Reconoció que le dolía haber relegado su historia al plano de lo no dicho.

—Me hubiera gustado —admitió— tener más días sin agenda, más domingos de mercado, más viajes sin prensa, más despertares donde el primer pendiente no fuera una llamada, sino una charla con él.

Sin embargo, no se permitió instalarse en el arrepentimiento permanente.

—Es fácil castigarse con el “demasiado tarde” —reflexionó—. Yo prefiero quedarme con otra frase: “A tiempo para decir lo que siento”. Y hoy estoy haciendo eso.


El mensaje para quienes creen que el amor ya no les toca

Antes de despedirse, el entrevistador le pidió un mensaje para esas personas que, como ella alguna vez, sienten que el amor ya no está en su menú de posibilidades.

Ofelia miró a la gente que llenaba el teatro: rostros jóvenes, maduros, mayores. Miradas atentas, algunas con brillo de lágrimas, otras con sonrisa.

—Si algo puedo decirles —empezó— es que el amor no tiene obligación de parecerse a lo que nos vendieron. No tiene que llegar a los 20, casarse a los 30, estabilizarse a los 40 y retirarse a los 50. A veces llega en formas raras, en tiempos incómodos, en espacios que no estaban diseñados para eso.
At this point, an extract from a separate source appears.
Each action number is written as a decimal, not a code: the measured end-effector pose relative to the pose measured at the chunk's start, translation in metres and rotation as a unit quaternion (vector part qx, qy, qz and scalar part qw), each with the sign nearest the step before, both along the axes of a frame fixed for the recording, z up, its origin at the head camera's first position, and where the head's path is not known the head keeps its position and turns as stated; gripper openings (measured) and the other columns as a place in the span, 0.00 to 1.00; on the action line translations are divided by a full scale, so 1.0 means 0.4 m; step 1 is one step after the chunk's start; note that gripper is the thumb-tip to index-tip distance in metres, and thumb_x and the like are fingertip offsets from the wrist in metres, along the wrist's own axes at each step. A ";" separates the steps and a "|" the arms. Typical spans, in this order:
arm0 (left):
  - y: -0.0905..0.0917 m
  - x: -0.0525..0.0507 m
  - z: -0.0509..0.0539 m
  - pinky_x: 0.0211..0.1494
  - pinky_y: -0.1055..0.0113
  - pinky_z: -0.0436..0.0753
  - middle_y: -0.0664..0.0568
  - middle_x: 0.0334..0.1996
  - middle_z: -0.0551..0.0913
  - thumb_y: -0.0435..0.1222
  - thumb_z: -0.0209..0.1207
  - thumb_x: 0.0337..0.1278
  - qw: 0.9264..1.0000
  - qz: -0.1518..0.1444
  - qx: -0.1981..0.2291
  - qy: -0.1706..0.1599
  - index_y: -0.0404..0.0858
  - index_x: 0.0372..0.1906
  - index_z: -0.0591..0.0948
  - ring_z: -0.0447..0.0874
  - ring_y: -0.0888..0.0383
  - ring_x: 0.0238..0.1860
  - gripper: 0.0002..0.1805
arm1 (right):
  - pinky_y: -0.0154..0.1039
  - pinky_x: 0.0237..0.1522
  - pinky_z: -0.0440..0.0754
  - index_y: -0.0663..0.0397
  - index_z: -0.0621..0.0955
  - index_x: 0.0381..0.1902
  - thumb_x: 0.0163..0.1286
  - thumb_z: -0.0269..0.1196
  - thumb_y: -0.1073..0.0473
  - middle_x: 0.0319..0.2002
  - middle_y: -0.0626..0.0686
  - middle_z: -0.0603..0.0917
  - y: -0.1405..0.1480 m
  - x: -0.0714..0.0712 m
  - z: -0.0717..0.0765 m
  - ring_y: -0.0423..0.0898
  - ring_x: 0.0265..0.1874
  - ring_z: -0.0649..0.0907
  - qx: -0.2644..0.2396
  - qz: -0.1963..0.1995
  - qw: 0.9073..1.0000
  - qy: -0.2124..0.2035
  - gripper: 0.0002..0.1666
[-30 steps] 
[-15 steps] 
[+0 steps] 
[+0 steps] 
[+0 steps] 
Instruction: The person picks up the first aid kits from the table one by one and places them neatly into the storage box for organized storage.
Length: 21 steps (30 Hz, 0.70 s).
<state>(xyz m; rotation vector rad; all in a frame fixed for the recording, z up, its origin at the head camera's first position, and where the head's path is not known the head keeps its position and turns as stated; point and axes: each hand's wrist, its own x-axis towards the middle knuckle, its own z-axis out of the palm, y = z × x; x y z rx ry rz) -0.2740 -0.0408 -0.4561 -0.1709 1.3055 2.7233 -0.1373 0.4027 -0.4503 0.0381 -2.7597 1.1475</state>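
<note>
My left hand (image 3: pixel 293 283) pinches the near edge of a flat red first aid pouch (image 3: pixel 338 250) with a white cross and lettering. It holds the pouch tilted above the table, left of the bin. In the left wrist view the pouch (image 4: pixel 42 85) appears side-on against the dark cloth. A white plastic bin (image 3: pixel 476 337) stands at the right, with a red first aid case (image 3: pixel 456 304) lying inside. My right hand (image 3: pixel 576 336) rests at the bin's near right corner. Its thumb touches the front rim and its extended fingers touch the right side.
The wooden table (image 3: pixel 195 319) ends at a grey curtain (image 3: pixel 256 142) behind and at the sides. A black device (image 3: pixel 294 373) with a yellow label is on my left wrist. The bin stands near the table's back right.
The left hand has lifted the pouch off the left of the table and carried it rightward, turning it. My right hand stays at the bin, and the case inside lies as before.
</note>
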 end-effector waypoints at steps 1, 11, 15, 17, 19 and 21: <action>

Hizo una pausa, como quien apuesta por una frase sencilla más que por un gran discurso.

—No cierren esa puerta por miedo a hacer el ridículo —añadió—. El ridículo es otra cosa: vivir toda una vida sin atreverse a sentir a fondo por cuidar la fachada.
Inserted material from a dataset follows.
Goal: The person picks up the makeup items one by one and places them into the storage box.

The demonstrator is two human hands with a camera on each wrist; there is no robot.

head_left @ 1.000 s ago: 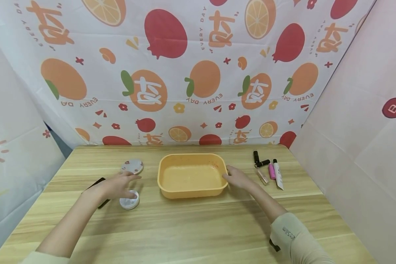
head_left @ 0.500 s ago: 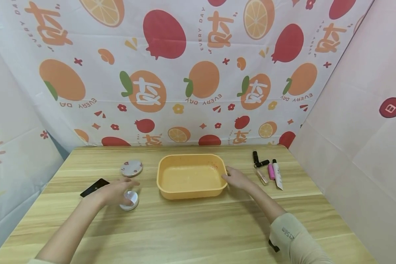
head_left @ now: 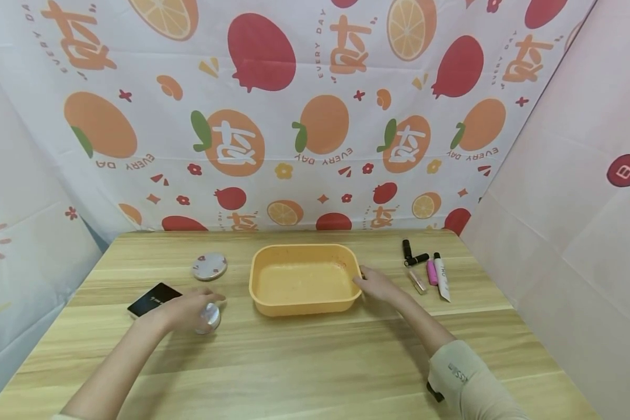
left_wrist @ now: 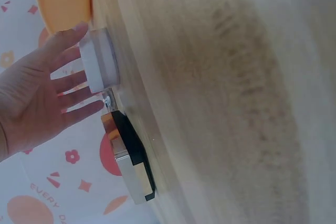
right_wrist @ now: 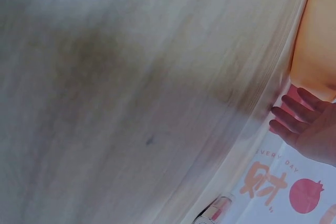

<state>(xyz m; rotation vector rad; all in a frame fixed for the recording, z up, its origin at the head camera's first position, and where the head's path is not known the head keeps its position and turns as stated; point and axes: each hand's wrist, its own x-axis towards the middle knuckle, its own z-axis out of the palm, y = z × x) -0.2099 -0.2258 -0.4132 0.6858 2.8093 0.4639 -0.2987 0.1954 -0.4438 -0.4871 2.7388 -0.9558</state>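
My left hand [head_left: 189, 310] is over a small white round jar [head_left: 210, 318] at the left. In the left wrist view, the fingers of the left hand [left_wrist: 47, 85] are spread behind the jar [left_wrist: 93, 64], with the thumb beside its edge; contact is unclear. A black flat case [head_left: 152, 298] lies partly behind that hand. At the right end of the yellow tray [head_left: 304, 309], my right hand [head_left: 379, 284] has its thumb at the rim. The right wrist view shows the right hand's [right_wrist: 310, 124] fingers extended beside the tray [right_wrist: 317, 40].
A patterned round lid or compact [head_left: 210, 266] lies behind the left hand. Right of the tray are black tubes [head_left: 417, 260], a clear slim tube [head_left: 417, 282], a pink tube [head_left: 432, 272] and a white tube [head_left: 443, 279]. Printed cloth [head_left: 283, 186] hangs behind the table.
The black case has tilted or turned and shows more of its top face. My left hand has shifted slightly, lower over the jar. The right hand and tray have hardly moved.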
El periodista casi no tuvo tiempo de reaccionar. Los aplausos estallaron antes de que pudiera agradecer.

Ella, modestamente, inclinó la cabeza.

—No hablo de príncipes azules ni de cuentos de hadas —aclaró—. Hablo de encontrar, aunque sea una vez en la vida, a alguien a quien puedas mirar y decir, con todo lo que eres: “Lo amo”. Y saber que, al menos, no te guardaste esas palabras.


Cuando las luces se apagaron, el encuentro terminó y la gente empezó a salir del teatro en voz baja, muchos llevaban algo que no habían ido a buscar:

La idea de que una mujer de 76 años, con toda una carrera, con toda una historia, con toda una vida de lucha, puede pararse frente a un foro y confesar, sin temblar y sin pedir disculpas:

“Lo amo.
Lo he amado mucho tiempo.
Y no pienso seguir fingiendo que eso no es parte de quién soy.”

En un mundo donde se aplaude la juventud estridente, esa frase, dicha despacio, sonó más revolucionaria que cualquier escándalo.

Y, al salir, más de uno se preguntó, en silencio:

“¿A quién podría decirle hoy, sin miedo, esas mismas palabras?”